Leveraging almost 30 years of high-speed interface design expertise and using advanced FinFET process nodes, the Rambus GDDR6 PHY architecture will provide high speed of up to 16 Gbps, while utilizing established packaging and testing techniques.
Rambus GDDR6 Memory PHY includes standards compliant; flexible delivery of IP core: works with ASIC/SoC layout requirements; delivers speed bins in 12 Gbps, 14 Gbps and 16 Gbps; and two 16 bit channels, for a maximum bandwidth of 512 Gbps.
The Rambus GDDR6 (Graphics Double Data Rate) Memory PHY is designed for the communication to and from high-speed, high-bandwidth GDDR6 SGRAM (Synchronous Graphics Random Access) memory.
Originally designed for graphics applications, it is a high-performance memory solution that can be used in a variety of high-performance applications that require large amounts of data computation like artificial intelligence (AI), crypto mining, deep learning, autonomous vehicles, and high-speed networking.
The Rambus GDDR6 PHY is fully compliant to the JEDEC GDDR6 (JESD250) standard, supporting up to 16 Gbps per pin. The interface supports 2 channels, each with 16 bits for a total data width of 32 bits. The Rambus GDDR6 PHY therefore supports a maximum bandwidth of up to 64 GB/s. This PHY is available in advanced FinFET nodes for leading-edge customer integration.

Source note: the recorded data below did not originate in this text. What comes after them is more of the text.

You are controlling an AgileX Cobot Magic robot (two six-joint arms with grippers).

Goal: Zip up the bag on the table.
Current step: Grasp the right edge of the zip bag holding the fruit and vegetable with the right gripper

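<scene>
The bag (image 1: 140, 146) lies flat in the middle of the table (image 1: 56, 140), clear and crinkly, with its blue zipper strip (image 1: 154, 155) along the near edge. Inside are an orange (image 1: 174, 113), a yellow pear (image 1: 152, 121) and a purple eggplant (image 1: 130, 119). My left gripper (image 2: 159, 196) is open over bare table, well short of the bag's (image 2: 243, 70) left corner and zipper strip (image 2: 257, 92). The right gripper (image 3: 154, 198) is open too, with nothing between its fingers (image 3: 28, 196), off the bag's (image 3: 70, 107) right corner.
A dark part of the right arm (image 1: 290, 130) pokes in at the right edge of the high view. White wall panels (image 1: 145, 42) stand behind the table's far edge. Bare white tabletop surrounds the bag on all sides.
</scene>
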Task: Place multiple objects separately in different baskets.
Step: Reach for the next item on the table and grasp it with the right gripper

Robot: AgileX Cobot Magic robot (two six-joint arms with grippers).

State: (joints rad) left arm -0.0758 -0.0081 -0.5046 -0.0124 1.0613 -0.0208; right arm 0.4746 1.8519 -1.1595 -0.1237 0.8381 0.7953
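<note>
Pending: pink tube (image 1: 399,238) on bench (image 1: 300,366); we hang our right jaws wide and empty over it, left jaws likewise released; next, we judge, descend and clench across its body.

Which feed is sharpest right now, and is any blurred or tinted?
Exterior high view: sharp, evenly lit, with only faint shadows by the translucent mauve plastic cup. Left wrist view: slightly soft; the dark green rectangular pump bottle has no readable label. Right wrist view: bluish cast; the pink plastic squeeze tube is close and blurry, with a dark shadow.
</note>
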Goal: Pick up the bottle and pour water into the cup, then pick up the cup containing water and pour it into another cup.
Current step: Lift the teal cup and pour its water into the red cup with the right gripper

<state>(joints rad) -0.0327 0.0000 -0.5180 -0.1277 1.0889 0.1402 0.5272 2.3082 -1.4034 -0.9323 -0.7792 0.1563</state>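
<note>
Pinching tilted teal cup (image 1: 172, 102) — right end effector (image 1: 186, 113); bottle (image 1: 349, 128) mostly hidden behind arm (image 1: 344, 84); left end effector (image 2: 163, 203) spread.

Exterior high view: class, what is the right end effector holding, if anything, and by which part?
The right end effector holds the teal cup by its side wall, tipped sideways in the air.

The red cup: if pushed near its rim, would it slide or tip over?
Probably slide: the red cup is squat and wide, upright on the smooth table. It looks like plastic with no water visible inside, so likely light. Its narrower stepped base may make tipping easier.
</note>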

The Rambus system-aware design methodology used for IP Cores delivers a customer focused experience with improved time-to-market and first-time-right quality. Rambus offers flexible delivery of IP cores and will work directly with the customer to provide a full system signal and power integrity analysis, creating an optimized chip layout. In the end, the customer receives a hard macro solution with a full suite of test software for quick turn-on, characterization and debug.